• REQUIRED WORK
With the images left out, print all of the records below exactly.

*** DATASET CONTENT ***

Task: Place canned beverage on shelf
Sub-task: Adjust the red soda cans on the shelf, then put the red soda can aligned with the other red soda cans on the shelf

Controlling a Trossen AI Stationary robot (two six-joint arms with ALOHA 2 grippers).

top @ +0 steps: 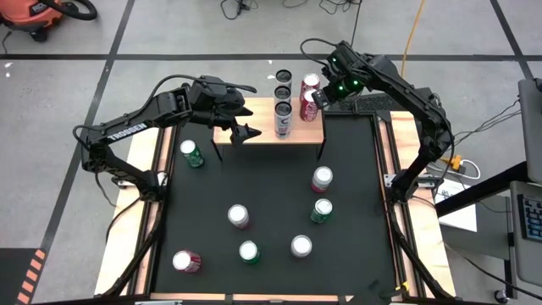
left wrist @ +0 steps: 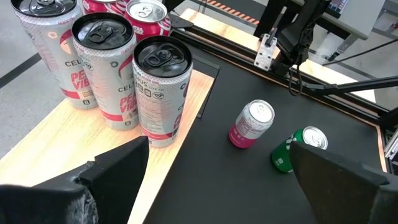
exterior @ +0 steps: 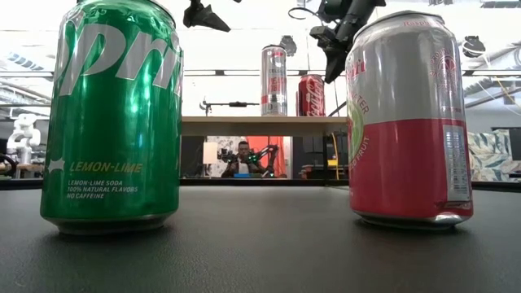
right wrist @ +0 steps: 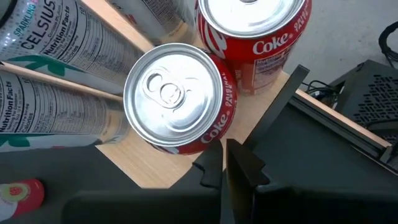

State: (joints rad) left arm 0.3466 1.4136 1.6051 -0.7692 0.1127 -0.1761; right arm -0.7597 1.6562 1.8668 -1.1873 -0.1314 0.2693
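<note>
Cans already stand on the shelf (top: 262,131), the low wood-topped stand at the far edge of the surface (top: 271,203): three tall Celsius cans (top: 282,106) in a row running from near the shelf's front edge to its far edge, and two red Coke cans (top: 309,93) just beside them towards the shelf's far right corner. Seven more short cans are spread over the surface, among them a green one (top: 191,153) near the left edge, a pink one (top: 322,179) and another green one (top: 321,210) towards the right edge, and a red one (top: 186,261) near the front left corner.

The left tool (top: 244,133) hovers above the left half of the shelf with its fingers spread wide and nothing between them; in its wrist view the nearest Celsius can (left wrist: 160,90) stands clear ahead of the fingers. The right tool (top: 320,97) hangs over the shelf's far right corner, fully closed and empty, directly above the nearer Coke can (right wrist: 180,96).

As I read it, one placement is finished and neither arm carries anything, so the step in hand is the turn back for another can. The next move probably calls for the left arm to lift clear of the shelf without brushing the tall cans, swing to a can on the surface, most likely the green one near the left edge, and come down with its fingers on either side of it.
</note>
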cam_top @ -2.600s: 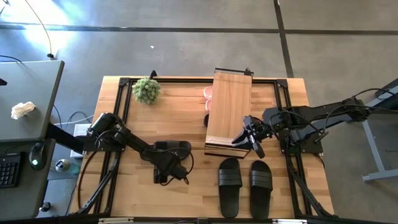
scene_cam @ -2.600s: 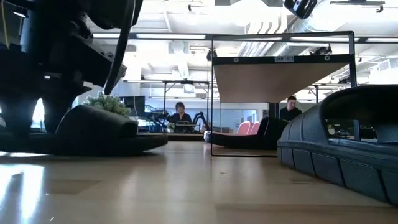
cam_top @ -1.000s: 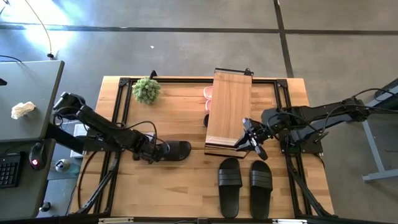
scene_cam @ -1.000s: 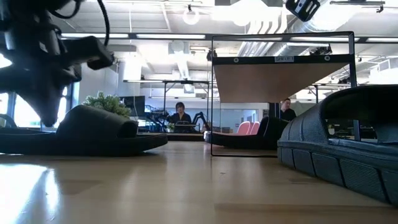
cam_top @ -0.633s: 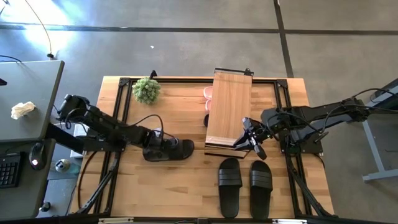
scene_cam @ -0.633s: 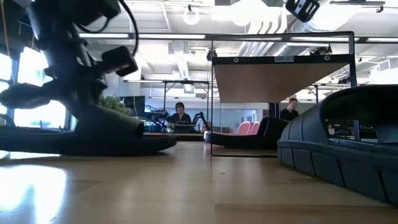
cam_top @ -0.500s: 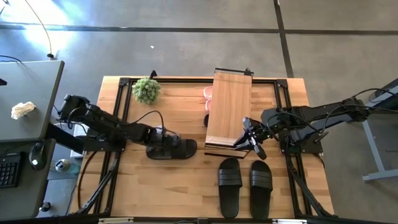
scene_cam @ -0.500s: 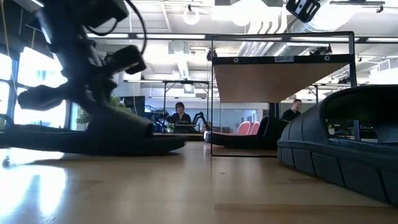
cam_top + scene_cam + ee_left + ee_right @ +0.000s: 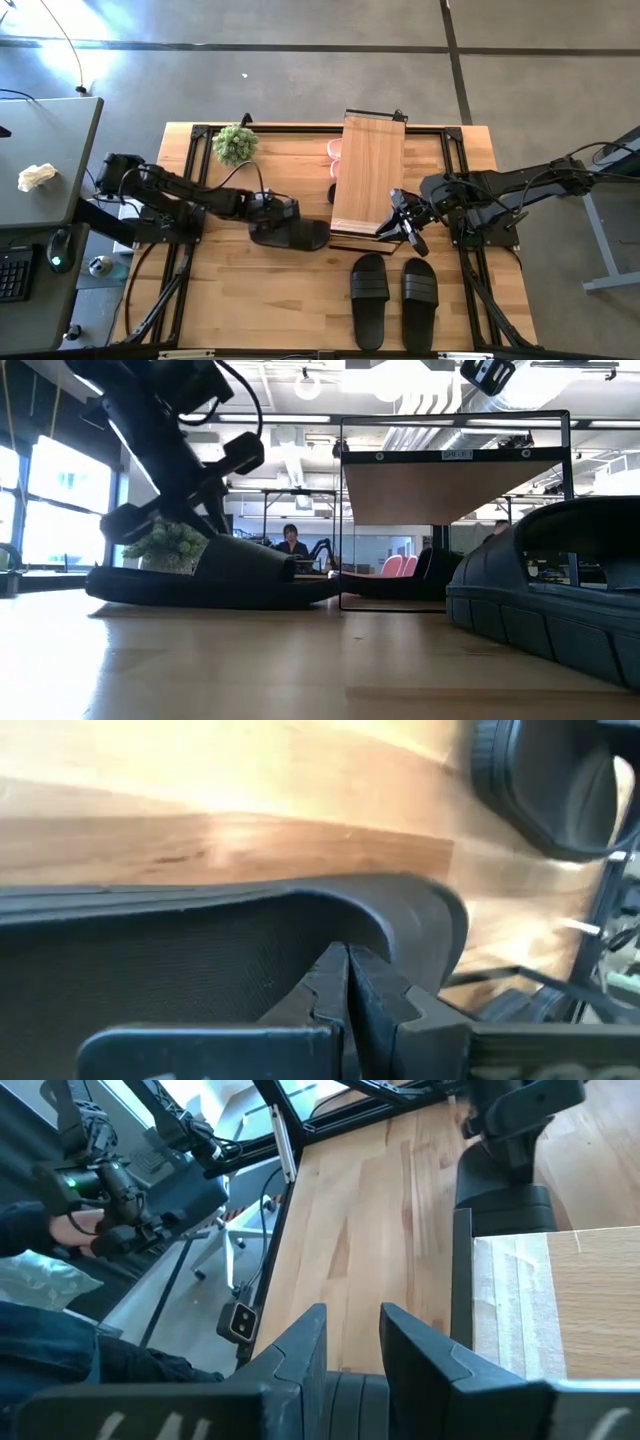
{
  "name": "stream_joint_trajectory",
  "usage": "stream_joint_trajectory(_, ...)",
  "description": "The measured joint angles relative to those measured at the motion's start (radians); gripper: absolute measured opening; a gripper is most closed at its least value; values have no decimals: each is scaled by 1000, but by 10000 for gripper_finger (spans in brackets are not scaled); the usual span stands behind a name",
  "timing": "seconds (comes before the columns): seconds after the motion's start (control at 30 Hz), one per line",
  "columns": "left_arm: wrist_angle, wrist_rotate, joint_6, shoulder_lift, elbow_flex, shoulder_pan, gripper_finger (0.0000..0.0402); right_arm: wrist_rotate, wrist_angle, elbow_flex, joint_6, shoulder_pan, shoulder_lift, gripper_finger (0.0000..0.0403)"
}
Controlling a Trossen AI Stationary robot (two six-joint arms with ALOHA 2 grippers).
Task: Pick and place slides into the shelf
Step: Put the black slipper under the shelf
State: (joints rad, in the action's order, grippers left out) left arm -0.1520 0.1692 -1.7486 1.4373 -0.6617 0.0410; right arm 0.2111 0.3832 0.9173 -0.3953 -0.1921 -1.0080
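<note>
Nearby: plant (image 9: 235, 145) | pink slides (image 9: 335, 150) behind shelf (image 9: 366, 180) | black pair (image 9: 393, 296) in front

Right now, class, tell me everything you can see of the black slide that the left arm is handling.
The black slide is dark and matte, rubbery-looking, with a wide arched strap and a flat sole. It lies on the wooden table, toe pointing at the shelf, close beside its black frame. The left claw is shut on its strap.

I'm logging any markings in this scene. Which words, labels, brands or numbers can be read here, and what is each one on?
Nothing can be read.
The shelf has a small white label on the front edge of its plank in the low view: too small to read.
The black slides show no brand or number.
</note>
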Motion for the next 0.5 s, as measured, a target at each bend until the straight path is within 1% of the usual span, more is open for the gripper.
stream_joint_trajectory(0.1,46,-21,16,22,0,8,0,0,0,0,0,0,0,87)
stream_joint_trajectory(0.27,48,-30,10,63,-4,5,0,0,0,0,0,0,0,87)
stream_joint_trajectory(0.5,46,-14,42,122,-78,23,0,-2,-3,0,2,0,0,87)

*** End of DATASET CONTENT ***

• ANSWER BOX
Task: Place canned beverage on shelf
Sub-task: Adjust the red soda cans on the shelf, then put the red soda can aligned with the other red soda cans on the shelf

Controlling a Trossen AI Stationary robot (two six-joint arms with ALOHA 2 grippers).

top @ +0 steps: 
left wrist @ +0 steps: 
exterior @ +0 steps: 
right wrist @ +0 steps: 

State: (joints rad) left arm 0.3466 1.4136 1.6051 -0.7692 0.1127 -0.1761; right arm -0.7597 1.6562 1.8668 -1.1873 -0.1314 0.2693
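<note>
Cans already stand on the shelf (top: 262,131), the low wood-topped stand at the far edge of the surface (top: 271,203): three tall Celsius cans (top: 282,106) in a row running from near the shelf's front edge to its far edge, and two red Coke cans (top: 309,93) just beside them towards the shelf's far right corner. Seven more short cans are spread over the surface, among them a green one (top: 191,153) near the left edge, a pink one (top: 322,179) and another green one (top: 321,210) towards the right edge, and a red one (top: 186,261) near the front left corner.

The left tool (top: 244,133) hovers above the left half of the shelf with its fingers spread wide and nothing between them; in its wrist view the nearest Celsius can (left wrist: 160,90) stands clear ahead of the fingers. The right tool (top: 320,97) hangs over the shelf's far right corner, fully closed and empty, directly above the nearer Coke can (right wrist: 180,96).

As I read it, one placement is finished and neither arm carries anything, so the step in hand is the turn back for another can. The next move probably calls for the left arm to lift clear of the shelf without brushing the tall cans, swing to a can on the surface, most likely the green one near the left edge, and come down with its fingers on either side of it.
</note>
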cam_top @ -2.600s: 
scene_cam @ -2.600s: 
cam_top @ -1.000s: 
scene_cam @ -1.000s: 
cam_top @ -0.633s: 
scene_cam @ -0.633s: 
cam_top @ -0.500s: 
scene_cam @ -0.500s: 
cam_top + scene_cam + ee_left + ee_right @ +0.000s: 
{
  "name": "stream_joint_trajectory",
  "usage": "stream_joint_trajectory(_, ...)",
  "description": "The measured joint angles relative to those measured at the motion's start (radians); gripper: absolute measured opening; a gripper is most closed at its least value; values have no decimals: each is scaled by 1000, but by 10000 for gripper_finger (spans in brackets are not scaled); the usual span stands behind a name",
  "timing": "seconds (comes before the columns): seconds after the motion's start (control at 30 Hz), one per line",
  "columns": "left_arm: wrist_angle, wrist_rotate, joint_6, shoulder_lift, elbow_flex, shoulder_pan, gripper_finger (0.0000..0.0402); right_arm: wrist_rotate, wrist_angle, elbow_flex, joint_6, shoulder_pan, shoulder_lift, gripper_finger (0.0000..0.0403)"
}
Controlling a Trossen AI Stationary robot (two six-joint arms with ALOHA 2 grippers).
Task: Pick and place slides into the shelf
Step: Put the black slipper under the shelf
State: (joints rad, in the action's order, grippers left out) left arm -0.1520 0.1692 -1.7486 1.4373 -0.6617 0.0410; right arm 0.2111 0.3832 0.9173 -0.3953 -0.1921 -1.0080
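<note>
Nearby: plant (image 9: 235, 145) | pink slides (image 9: 335, 150) behind shelf (image 9: 366, 180) | black pair (image 9: 393, 296) in front

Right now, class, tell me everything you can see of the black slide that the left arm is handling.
The black slide is dark and matte, rubbery-looking, with a wide arched strap and a flat sole. It lies on the wooden table, toe pointing at the shelf, close beside its black frame. The left claw is shut on its strap.

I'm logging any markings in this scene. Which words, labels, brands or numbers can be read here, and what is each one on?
Nothing can be read.
The shelf has a small white label on the front edge of its plank in the low view: too small to read.
The black slides show no brand or number.
</note>
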Motion for the next 0.5 s, as measured, a target at each bend until the straight path is within 1% of the usual span, more is open for the gripper.
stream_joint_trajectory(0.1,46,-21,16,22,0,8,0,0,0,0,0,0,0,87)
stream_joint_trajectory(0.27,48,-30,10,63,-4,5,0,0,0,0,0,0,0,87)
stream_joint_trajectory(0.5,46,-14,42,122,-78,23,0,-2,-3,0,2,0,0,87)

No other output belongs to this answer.